§ **Exercise**
An exact reprint of the listing is required, with no pictures included.
════════════════
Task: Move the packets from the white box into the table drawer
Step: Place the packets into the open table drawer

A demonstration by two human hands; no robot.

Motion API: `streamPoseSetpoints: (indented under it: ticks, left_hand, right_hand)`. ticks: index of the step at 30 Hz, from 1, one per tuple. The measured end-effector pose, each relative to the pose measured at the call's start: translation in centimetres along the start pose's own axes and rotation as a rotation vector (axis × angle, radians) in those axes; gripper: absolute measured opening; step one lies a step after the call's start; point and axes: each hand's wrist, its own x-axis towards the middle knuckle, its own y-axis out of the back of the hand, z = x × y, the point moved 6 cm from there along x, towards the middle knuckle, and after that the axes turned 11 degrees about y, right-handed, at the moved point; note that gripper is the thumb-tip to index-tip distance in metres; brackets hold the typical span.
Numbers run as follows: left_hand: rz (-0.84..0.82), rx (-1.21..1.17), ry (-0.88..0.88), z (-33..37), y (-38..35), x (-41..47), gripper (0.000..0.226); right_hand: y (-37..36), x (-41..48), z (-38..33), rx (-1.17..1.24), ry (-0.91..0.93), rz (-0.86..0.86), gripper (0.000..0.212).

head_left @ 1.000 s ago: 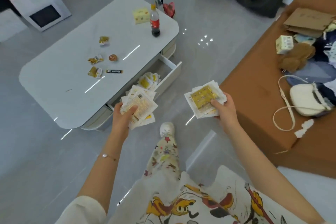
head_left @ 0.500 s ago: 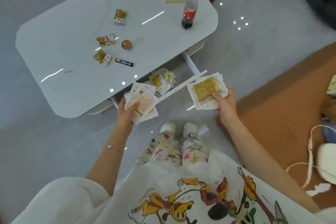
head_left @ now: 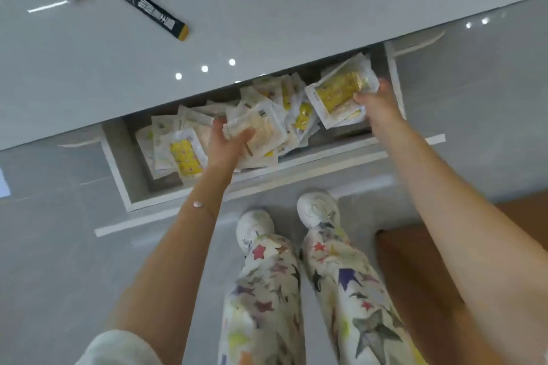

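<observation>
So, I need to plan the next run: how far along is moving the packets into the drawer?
Done: a pile of packets already lies in the open drawer. In hand: the left hand grips a stack and the right hand a second stack, both over the pile, not yet released. Left: drop both; the white box is out of view, so what remains there is unknown.

You are looking steeply down at a glossy grey floor (head_left: 59,246), crossed by faint pale lines. A table (head_left: 267,9) with a smooth, pale grey-white top fills the upper part of your view, its near edge rising slantwise from left to right. Small round light spots (head_left: 204,68) gleam on the top near that edge, and more glint on the floor at your upper right. At your lower right sits brown furniture (head_left: 409,281); its kind is unclear.
</observation>
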Motion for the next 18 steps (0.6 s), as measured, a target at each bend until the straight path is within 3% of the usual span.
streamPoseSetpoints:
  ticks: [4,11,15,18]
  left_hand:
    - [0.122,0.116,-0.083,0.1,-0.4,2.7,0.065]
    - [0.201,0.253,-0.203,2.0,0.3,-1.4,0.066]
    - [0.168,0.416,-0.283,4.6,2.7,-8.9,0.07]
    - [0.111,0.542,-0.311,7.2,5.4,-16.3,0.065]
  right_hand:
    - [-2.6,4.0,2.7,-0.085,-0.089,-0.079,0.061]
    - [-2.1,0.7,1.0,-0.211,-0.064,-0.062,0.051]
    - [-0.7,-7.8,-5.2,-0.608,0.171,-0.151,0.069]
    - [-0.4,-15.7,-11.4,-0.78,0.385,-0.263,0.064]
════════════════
§ **Response to this exercise**
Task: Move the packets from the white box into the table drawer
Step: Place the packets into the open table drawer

A demonstration by two human hands; no robot.

Motion API: `streamPoseSetpoints: (indented under it: ticks, left_hand, right_hand)`. ticks: index of the step at 30 Hz, from 1, one per tuple. The measured end-effector pose, each relative to the pose measured at the call's start: translation in centimetres along the start pose's own axes and rotation as a rotation vector (axis × angle, radians) in those axes; gripper: absolute measured opening; step one lies a step after the call's start; point and axes: each hand's wrist, its own x-axis towards the middle knuckle, its own y-axis out of the back of the hand, z = x × y, the point moved 6 cm from there along x, towards the middle knuckle, and after that the axes turned 11 degrees about y, right-handed, at the moved point; note that gripper is the thumb-tip to index-tip distance in metres; brackets hold the typical span.
Numbers run as follows: left_hand: rz (-0.84..0.82), rx (-1.21..1.17), ry (-0.88..0.88), z (-33..37), y (-38..35), x (-41..47), gripper (0.000..0.226); right_hand: y (-37..36), x (-41..48), z (-38..33), rx (-1.17..1.24), ry (-0.91..0.93), rz (-0.86..0.86), gripper (0.000..0.212).

head_left @ 1.000 s ago: 
head_left @ 0.500 s ago: 
head_left @ now: 

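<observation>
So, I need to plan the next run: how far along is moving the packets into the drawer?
Done: a pile of packets already lies in the open drawer. In hand: the left hand grips a stack and the right hand a second stack, both over the pile, not yet released. Left: drop both; the white box is out of view, so what remains there is unknown.

You are looking steeply down at a glossy grey floor (head_left: 59,246), crossed by faint pale lines. A table (head_left: 267,9) with a smooth, pale grey-white top fills the upper part of your view, its near edge rising slantwise from left to right. Small round light spots (head_left: 204,68) gleam on the top near that edge, and more glint on the floor at your upper right. At your lower right sits brown furniture (head_left: 409,281); its kind is unclear.
</observation>
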Motion for the next 18 steps (0.6 s), as measured, a target at each bend until the straight path is within 3% of the usual span.
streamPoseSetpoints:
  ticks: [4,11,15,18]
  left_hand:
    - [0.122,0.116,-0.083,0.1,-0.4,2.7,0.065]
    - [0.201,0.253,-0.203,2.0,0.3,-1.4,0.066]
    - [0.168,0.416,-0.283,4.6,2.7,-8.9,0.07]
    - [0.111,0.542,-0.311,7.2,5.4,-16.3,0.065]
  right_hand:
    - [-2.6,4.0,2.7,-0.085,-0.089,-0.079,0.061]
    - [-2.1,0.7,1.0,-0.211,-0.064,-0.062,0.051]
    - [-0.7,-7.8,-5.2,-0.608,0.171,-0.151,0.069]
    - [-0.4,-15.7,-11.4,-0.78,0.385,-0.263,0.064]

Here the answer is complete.